2. Document how the consequence developed, especially if it isn't obvious and the consequence severity is high.
A pump blocked-in scenario is straightforward vs. an initiating event that eventually led to an overfilling of a vessel several nodes from where the node of the initiating event was in, needs to be explained clearly
An initiating event of LV-123 on the oil line from a Vessel (V-231) with consequence documented as “Potential overfill and overpressure” doesn’t really explain what the source of pressure was and how high the pressure could reach.
3. Document and analyze collateral or secondary consequences, especially for safeguards that prevent one consequence but end up leading to another one.

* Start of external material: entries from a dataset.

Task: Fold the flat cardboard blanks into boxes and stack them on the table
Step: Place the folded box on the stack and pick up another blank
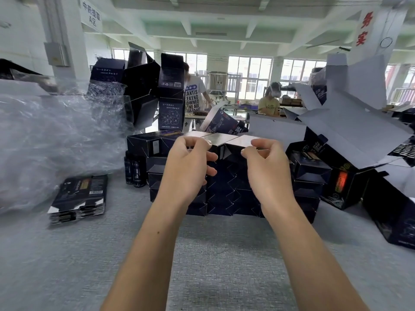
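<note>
A block of folded dark blue boxes (226, 189) is stacked in rows at the middle of the grey table (202, 254). Both my hands are raised to its top row. My left hand (188, 162) curls its fingers over the pale top flap of a box (215, 139) there. My right hand (267, 162) pinches the neighbouring pale flap (242, 140) between thumb and fingers. A pile of flat dark blanks (78, 198) lies on the table at the left.
Crumpled clear plastic wrap (49, 140) fills the left side. More folded boxes tower behind the stack (170, 95), and open boxes with grey flaps (341, 122) crowd the right. Two dark bottles (133, 171) stand left of the stack. Two people work at benches behind.
</note>
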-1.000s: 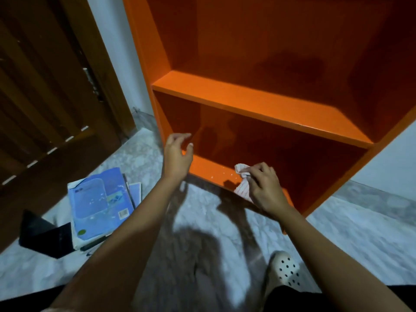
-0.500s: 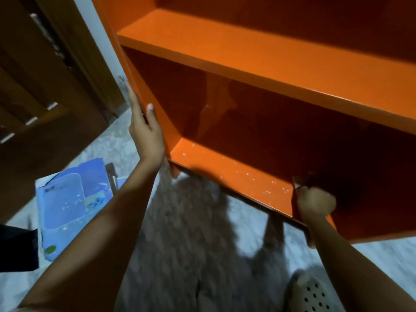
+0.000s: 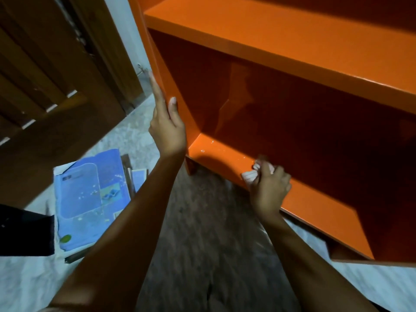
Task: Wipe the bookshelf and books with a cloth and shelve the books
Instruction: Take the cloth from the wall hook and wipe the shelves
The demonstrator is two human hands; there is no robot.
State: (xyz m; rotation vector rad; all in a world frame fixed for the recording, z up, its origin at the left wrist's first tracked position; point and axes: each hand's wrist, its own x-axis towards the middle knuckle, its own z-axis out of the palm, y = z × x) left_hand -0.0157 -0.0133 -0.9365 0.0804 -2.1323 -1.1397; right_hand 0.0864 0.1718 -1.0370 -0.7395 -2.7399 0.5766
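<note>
An orange bookshelf [image 3: 281, 39] fills the upper right, its lower compartment dark inside. My left hand [image 3: 165, 124] lies flat with straight fingers against the outer face of the shelf's left side panel. My right hand [image 3: 269, 188] grips a small whitish cloth [image 3: 249, 175] and presses it on the bottom shelf board [image 3: 315, 206] near its front edge. White specks dot the board to the left of the cloth. A stack of books with a blue cover [image 3: 90, 199] on top lies on the floor at the left.
A dark wooden door [image 3: 45, 86] stands at the left, close to the shelf's side. The marble floor [image 3: 202, 233] lies between the books and the shelf. A black object [image 3: 24, 230] sits at the left edge beside the books.
My view has come closer to the lower compartment. The right hand with the cloth has slid left along the bottom board. The left hand stays on the side panel.
</note>
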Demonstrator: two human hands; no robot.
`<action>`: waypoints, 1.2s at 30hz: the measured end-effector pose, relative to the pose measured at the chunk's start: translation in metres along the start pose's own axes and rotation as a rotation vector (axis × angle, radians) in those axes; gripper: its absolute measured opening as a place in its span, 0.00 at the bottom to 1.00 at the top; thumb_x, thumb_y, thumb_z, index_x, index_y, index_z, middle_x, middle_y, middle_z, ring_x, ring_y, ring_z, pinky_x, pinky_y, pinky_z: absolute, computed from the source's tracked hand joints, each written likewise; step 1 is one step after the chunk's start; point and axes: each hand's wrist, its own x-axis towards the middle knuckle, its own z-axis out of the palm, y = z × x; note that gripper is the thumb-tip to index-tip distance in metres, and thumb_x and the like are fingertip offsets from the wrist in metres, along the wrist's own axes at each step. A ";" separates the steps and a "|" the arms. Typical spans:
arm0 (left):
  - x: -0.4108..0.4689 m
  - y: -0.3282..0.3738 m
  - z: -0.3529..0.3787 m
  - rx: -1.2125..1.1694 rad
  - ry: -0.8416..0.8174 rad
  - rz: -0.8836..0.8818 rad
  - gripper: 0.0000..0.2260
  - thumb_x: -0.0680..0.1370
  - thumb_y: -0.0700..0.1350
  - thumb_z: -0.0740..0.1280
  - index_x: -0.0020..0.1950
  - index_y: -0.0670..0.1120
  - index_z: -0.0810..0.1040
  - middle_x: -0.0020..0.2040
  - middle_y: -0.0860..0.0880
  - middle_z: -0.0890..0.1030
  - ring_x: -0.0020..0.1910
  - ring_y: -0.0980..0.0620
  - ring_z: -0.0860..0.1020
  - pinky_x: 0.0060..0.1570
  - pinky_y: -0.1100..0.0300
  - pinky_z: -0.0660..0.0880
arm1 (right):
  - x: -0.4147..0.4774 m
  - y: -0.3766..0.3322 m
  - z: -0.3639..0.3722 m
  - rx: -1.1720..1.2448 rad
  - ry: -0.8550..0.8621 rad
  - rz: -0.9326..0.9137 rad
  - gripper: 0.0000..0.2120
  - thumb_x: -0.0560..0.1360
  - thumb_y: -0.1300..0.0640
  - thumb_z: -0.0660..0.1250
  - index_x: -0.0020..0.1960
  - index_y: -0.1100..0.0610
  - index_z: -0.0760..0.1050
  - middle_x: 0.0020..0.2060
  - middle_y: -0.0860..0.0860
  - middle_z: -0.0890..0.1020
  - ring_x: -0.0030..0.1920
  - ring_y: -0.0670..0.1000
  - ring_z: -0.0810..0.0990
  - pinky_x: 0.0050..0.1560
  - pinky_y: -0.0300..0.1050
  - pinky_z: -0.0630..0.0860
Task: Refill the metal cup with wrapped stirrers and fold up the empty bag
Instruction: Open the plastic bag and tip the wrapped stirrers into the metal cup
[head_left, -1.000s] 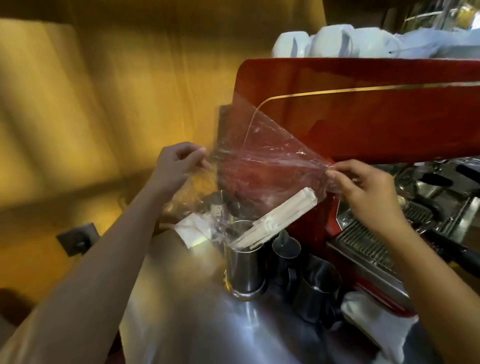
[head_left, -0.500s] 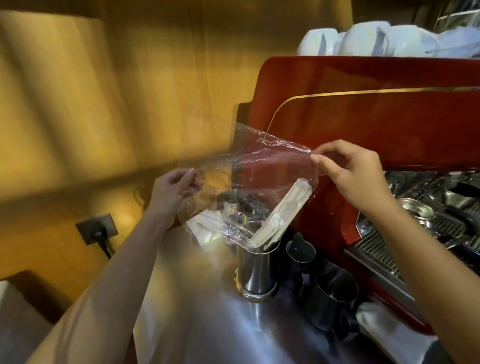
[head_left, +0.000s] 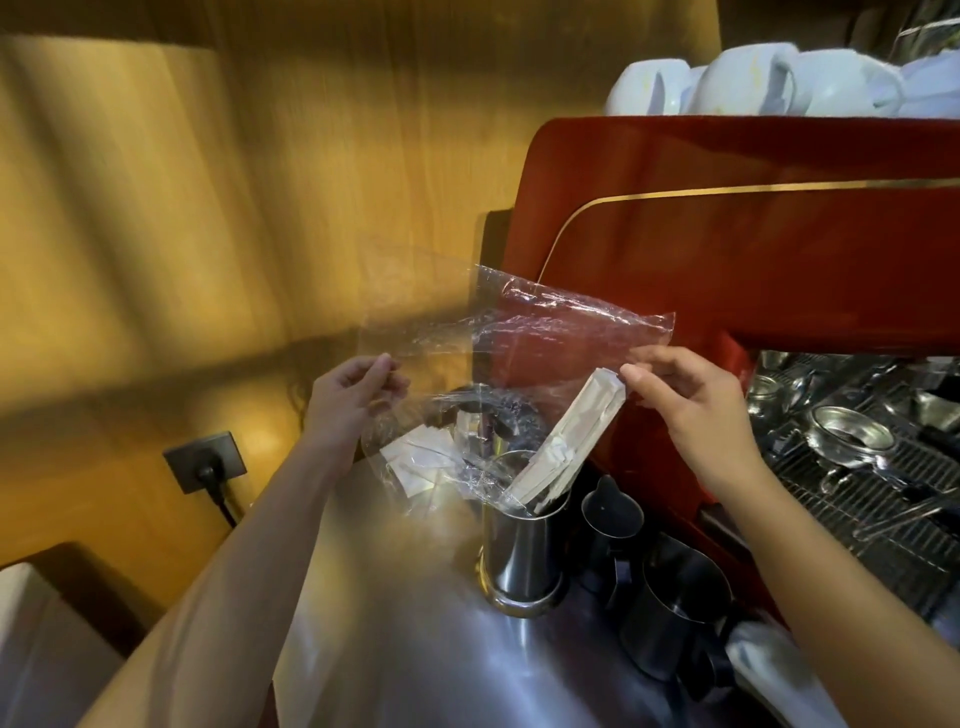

Atmospheric relief valve relief which could have a thermal radiation impact to personnel if the vapor at the tip of the relief valve were to find an ignition source
An overfill line prevents tank overfill of a storage tank but since it is routed to grade outside of the secondary containment, it can potentially expose personnel to pool fire
4. For trips, provide tags for the logic solver, sensing and final element and setpoint. Hint: if a proven safety instrumented function (SIF), have the safety requirement specification (SRS) handy.
6. If LOPA is to be done separately from the PHA, use the same team as much as possible, including the facilitator, unless the intention is to have a 2nd team (LOPA) to review and ensure the quality of the HAZOP. Most of the time, continuity is efficiency.
7. If LOPA is to be done by a different facilitator, have the PHA/HAZOP be facilitated by someone who is also skilled and experienced in LOPA or SIL Assignment and understands what details are required to be documented well in the HAZOP.
8. If using two (2) different facilitators, keep both facilitators involved as much as possible to ensure there is a proper transition of information.
During the HAZOP, try to determine and document the following as much as possible for each LOPA credible scenario:
Initiating event likelihood (IEL) for each LOPA credible scenario
Possible enabling events and conditional modifiers
9. Lastly and equally important, involve leadership and subject matter experts (SME) every step of the way. Communicate any findings or high-risk scenarios as soon as they are identified rather than at the end of the study. Communication allows for early verification of the plausibility of the scenarios or recommendations, ensure proper documentation, and prevents unwelcome “surprises”.
If we do it (documentation and analysis) right the first time, we can be safer and we spend less time doing busy work and spend quality time in what matters.